** RECORD SET follows **

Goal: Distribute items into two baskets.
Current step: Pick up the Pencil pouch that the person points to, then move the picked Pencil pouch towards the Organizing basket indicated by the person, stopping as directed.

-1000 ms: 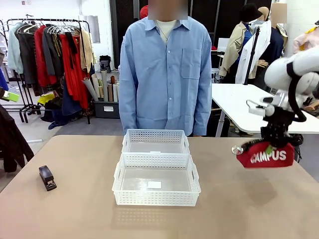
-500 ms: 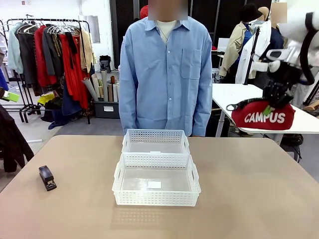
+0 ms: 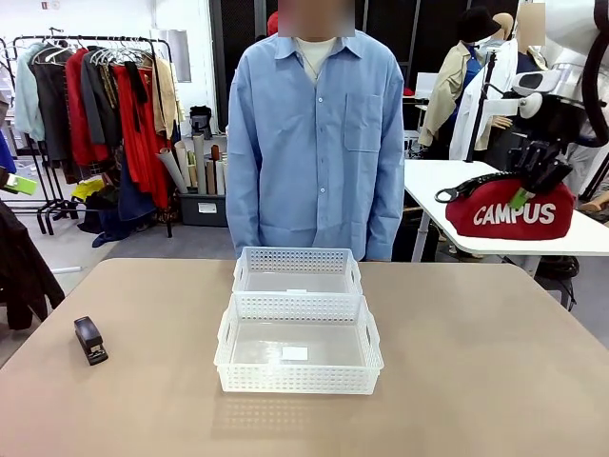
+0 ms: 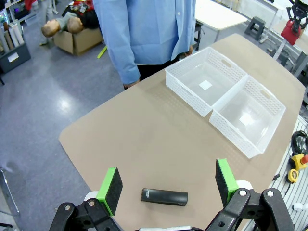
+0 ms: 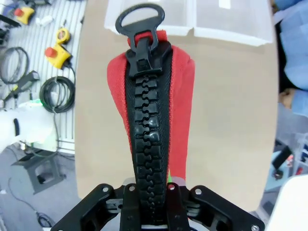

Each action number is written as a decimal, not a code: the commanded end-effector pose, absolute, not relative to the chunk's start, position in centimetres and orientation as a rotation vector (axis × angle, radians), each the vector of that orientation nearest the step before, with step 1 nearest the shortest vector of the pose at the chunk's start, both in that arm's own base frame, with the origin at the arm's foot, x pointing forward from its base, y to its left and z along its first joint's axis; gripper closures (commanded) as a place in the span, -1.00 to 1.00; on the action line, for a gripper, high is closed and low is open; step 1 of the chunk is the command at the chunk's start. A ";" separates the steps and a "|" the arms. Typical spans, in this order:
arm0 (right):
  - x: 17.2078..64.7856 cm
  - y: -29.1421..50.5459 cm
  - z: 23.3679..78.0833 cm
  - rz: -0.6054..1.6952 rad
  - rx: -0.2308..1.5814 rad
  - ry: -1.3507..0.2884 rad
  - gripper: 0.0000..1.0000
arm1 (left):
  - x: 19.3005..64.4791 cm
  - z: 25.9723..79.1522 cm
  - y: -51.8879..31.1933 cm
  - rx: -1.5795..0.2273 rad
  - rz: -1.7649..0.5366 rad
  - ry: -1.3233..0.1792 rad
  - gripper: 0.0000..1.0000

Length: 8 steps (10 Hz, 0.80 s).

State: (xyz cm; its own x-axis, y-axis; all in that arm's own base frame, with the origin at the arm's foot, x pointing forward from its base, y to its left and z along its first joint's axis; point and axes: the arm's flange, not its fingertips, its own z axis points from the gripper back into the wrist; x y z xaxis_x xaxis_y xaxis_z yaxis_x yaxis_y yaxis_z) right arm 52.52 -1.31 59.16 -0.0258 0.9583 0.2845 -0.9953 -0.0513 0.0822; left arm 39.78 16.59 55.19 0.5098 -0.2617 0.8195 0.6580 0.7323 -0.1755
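High off the tabletop's (image 3: 476, 381) right edge, my right gripper (image 3: 526, 190) has lifted the red CAMPUS pouch (image 3: 519, 211): a second ago it hung low, just over that edge, and now it rides well above the table surface and further out to the right. The stapler (image 3: 90, 340) and both baskets have not moved.

My right fingers are clamped tight on the pouch's top seam. In the right wrist view the black zipper (image 5: 147, 130) runs straight up from between my jaws, red fabric on either side, and the strap ring (image 5: 139, 17) is at the far tip. The lettering faces my side of the table.

My left gripper (image 4: 167, 183) stands wide and holds nothing. It hovers over the stapler (image 4: 163, 197), which lies flat and crosswise between the two green pads (image 4: 109, 190), apart from both, near the tabletop's left edge.

The larger basket (image 3: 298, 378) sits mid-table, and the smaller basket (image 3: 297, 259) touches its far side, toward the far edge where the person (image 3: 314, 133) stands. Both are bare inside but for a small label. Open tabletop lies between the baskets and the right edge, and as much on the stapler's side
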 end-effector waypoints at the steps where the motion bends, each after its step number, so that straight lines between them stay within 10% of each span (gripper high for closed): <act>1: 52.7 -1.3 59.9 1.594 0.261 -0.198 1.00 | 39.7 55.2 16.6 -0.524 -0.588 -0.889 -1.00; 8: 52.7 -1.3 59.9 1.594 0.261 -0.198 1.00 | 39.7 55.2 16.6 -0.524 -0.588 -0.889 -1.00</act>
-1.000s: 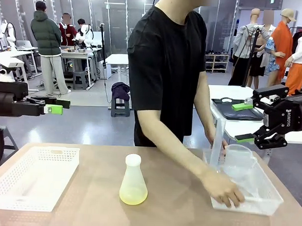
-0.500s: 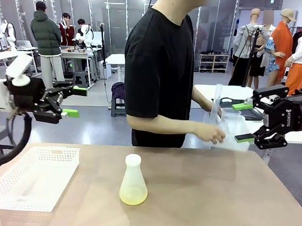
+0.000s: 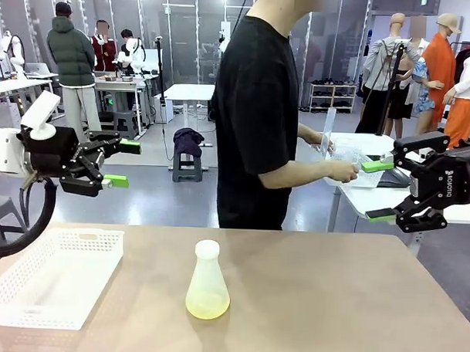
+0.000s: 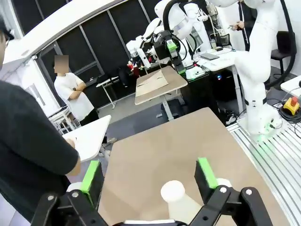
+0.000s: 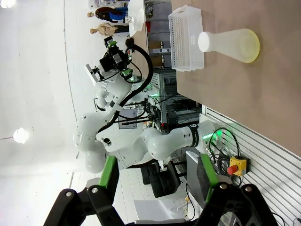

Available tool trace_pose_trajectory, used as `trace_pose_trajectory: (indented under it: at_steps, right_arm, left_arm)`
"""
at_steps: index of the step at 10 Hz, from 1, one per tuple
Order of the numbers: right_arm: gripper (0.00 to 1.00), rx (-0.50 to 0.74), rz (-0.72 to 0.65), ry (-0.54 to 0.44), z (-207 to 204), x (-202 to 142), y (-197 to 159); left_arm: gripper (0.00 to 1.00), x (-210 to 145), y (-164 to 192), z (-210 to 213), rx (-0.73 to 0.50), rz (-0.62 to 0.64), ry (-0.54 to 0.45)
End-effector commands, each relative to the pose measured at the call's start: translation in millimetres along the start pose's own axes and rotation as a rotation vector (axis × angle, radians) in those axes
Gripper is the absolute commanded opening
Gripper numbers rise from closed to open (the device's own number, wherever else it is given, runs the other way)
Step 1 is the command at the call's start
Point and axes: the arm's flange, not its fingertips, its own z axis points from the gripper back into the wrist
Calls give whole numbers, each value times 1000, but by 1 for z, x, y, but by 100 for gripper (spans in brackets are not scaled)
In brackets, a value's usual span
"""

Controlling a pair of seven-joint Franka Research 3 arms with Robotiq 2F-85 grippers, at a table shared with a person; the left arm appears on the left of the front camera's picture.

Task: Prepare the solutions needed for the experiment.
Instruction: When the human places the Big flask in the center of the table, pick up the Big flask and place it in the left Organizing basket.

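Flask (image 4: 184,207) cut off by the bottom edge of the left wrist view — neck and white stopper (image 4: 173,190) showing, clear items (image 3: 350,155) in the person's hand (image 3: 342,173), centre right of the front view, too glassy to tell apart, left arm (image 3: 4,149) running off the left edge.

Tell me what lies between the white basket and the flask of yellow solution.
Nothing: the front view shows bare table between the basket and the flask.

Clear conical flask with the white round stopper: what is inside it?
The clear conical flask holds a shallow layer of pale yellow liquid at the bottom. Its white round stopper hides the neck's inside.
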Motion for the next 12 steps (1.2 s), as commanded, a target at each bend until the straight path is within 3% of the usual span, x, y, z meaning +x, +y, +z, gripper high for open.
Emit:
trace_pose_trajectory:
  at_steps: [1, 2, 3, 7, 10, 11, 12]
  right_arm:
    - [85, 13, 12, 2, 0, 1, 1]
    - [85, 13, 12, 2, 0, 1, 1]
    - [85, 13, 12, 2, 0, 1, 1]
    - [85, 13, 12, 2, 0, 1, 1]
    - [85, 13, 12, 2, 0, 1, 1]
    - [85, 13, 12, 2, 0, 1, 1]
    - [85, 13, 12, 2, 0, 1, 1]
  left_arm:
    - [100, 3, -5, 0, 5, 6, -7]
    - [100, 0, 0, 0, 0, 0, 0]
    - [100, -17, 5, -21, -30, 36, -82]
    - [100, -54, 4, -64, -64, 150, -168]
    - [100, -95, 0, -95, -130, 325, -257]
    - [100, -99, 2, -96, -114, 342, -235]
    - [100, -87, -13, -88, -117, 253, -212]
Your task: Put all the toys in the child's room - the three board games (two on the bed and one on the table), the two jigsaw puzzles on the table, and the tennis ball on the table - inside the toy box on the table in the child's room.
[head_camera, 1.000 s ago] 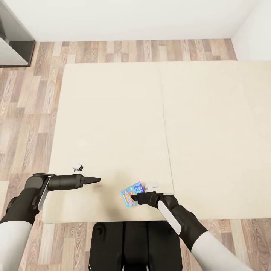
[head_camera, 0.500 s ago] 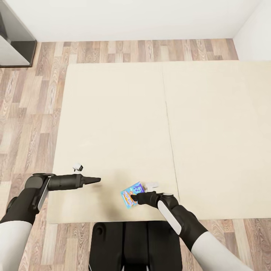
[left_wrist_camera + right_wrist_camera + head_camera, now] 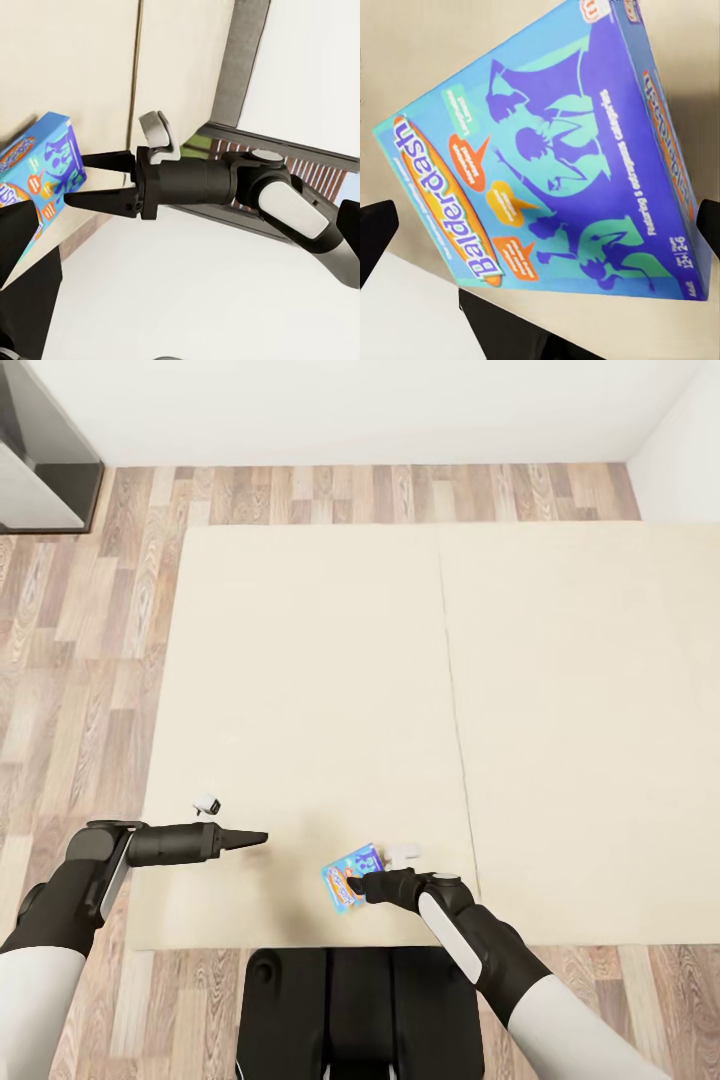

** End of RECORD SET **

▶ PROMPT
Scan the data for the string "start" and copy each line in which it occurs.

▶ EXPECTED OUTPUT
Each action number is written as a decimal, not a code: the commanded end-effector pose, absolute, not relative to the chunk's start, position in centimetres and orientation as a rotation vector (axis × angle, radians), each the vector of that orientation nearest the step before, with step 1 nearest the shortest vector of the pose at the chunk's start, both in that arm's own base frame, with the origin at the arm's foot, x pointing forward from its base, y to its left and z along its first joint's axis; gripper closures (commanded) as a place in the span, -1.00 to 1.00; on the action line, for a gripper, high is closed and low is open; step 1 of the chunk is the command at the chunk's start. A ";" separates the steps and a "|" the arms. Typical spans, in this order:
End-effector commands, each relative to the pose measured at the call's start: translation in millimetres along the start pose's own axes and rotation as a rotation vector (axis × angle, radians) in those axes
Step 1 is the command at the call's start

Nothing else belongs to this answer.